● **Directions for this task**
Copy the first line of the material below and every later line through the line containing "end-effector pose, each", without any other output.
+---+
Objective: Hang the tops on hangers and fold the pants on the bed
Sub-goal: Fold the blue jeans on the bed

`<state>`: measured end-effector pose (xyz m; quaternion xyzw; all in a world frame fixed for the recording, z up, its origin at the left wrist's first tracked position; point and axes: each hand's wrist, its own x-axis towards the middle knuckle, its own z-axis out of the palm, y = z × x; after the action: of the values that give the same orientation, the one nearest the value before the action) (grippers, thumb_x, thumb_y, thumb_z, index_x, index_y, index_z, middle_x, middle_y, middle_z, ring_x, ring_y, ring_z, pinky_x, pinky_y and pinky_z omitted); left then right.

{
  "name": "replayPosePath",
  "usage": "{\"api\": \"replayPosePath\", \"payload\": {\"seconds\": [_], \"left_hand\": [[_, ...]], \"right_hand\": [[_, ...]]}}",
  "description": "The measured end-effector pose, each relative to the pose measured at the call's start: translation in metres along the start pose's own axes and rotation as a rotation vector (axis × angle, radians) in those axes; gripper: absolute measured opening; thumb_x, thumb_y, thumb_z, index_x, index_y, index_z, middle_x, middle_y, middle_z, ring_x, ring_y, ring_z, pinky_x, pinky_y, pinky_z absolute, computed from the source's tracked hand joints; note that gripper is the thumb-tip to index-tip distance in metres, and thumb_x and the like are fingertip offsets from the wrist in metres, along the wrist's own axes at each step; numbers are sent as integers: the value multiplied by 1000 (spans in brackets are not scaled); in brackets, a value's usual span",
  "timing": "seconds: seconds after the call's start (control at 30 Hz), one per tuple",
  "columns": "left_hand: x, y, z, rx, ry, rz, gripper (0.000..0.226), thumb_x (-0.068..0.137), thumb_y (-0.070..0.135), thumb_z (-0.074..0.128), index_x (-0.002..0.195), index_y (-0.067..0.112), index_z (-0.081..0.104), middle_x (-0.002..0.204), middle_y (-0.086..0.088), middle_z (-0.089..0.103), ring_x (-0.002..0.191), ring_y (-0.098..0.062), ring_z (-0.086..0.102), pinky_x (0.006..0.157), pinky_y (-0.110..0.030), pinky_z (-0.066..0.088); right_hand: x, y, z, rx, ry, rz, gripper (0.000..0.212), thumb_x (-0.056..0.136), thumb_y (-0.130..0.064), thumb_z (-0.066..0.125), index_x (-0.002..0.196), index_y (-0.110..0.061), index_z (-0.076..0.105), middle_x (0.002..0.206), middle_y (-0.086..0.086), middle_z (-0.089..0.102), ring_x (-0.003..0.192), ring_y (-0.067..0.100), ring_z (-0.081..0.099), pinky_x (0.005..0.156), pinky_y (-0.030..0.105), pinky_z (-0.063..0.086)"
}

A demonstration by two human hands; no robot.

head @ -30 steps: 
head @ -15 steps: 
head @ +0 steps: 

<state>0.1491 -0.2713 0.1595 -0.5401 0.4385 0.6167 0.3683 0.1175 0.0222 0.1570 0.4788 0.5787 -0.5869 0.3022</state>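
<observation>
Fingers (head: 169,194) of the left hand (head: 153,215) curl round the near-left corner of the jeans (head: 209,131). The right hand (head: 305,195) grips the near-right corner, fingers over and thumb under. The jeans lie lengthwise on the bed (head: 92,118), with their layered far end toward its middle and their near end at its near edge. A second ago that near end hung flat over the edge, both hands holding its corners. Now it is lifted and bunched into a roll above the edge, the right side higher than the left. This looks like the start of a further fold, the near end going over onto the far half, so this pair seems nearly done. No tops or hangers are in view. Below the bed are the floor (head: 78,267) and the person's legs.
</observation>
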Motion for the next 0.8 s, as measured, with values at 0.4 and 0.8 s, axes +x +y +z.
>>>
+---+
● **Answer box**
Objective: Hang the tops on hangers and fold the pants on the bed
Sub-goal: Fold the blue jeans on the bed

`<state>`: measured end-effector pose (xyz m; quaternion xyzw; all in a world frame fixed for the recording, z up, its origin at the left wrist's first tracked position; point and axes: each hand's wrist, its own x-axis towards the middle knuckle, its own z-axis out of the palm, y = z × x; after the action: of the values that give the same orientation, the one nearest the value before the action) (grippers, thumb_x, thumb_y, thumb_z, index_x, index_y, index_z, middle_x, middle_y, middle_z, ring_x, ring_y, ring_z, pinky_x, pinky_y and pinky_z omitted); left then right.

{
  "name": "replayPosePath",
  "usage": "{\"api\": \"replayPosePath\", \"payload\": {\"seconds\": [_], \"left_hand\": [[_, ...]], \"right_hand\": [[_, ...]]}}",
  "description": "The measured end-effector pose, each relative to the pose measured at the call's start: translation in metres along the start pose's own axes and rotation as a rotation vector (axis × angle, radians) in those axes; gripper: absolute measured opening; thumb_x, thumb_y, thumb_z, index_x, index_y, index_z, middle_x, middle_y, middle_z, ring_x, ring_y, ring_z, pinky_x, pinky_y, pinky_z absolute, computed from the source's tracked hand joints; note that gripper is the thumb-tip to index-tip distance in metres, and thumb_x and the like are fingertip offsets from the wrist in metres, along the wrist's own axes at each step; numbers are sent as integers: the value multiplied by 1000 (spans in brackets are not scaled); in brackets, a value's usual span",

That concludes the answer to this exercise.